▸ **THE TASK**: Reproduce the listing below character for character; drop every image.

┌──

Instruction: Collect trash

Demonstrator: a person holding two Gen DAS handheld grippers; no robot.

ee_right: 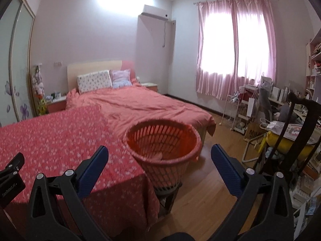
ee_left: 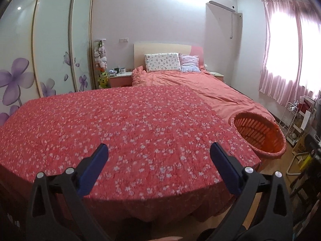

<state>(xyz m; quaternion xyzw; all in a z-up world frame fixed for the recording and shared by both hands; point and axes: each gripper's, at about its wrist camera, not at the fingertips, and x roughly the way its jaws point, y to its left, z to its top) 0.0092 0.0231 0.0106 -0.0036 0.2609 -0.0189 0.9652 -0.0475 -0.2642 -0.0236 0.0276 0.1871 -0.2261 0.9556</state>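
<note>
Both tools are held spread and empty: left tool (ee_left: 158,152) over the bare floral-covered surface (ee_left: 120,124), right tool (ee_right: 159,154) aimed at the orange basket (ee_right: 170,160), presumably staged beside it for trash; none is visible.
</note>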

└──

▸ **RESULT FOR THIS EXERCISE**:
Instruction: Collect trash

Demonstrator: a person holding two Gen DAS handheld grippers; no robot.

ee_right: 
ee_left: 

<state>(xyz m; quaternion xyzw; all in a z-up world frame fixed for the recording and shared by both hands; point and axes: each gripper's, at about its wrist camera, not at the fingertips, and x roughly the way its jaws point, y to its left, z to its top) 0.0092 0.0231 0.0106 -0.0036 0.2609 -0.0189 0.9652 -0.0475 -0.2642 -0.0236 0.0276 0.1871 -0.2261 0.9556</state>
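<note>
Both tools are held spread and empty: left tool (ee_left: 158,152) over the bare floral-covered surface (ee_left: 120,124), right tool (ee_right: 159,154) aimed at the orange basket (ee_right: 170,160), presumably staged beside it for trash; none is visible.
</note>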

That is the complete output for this exercise.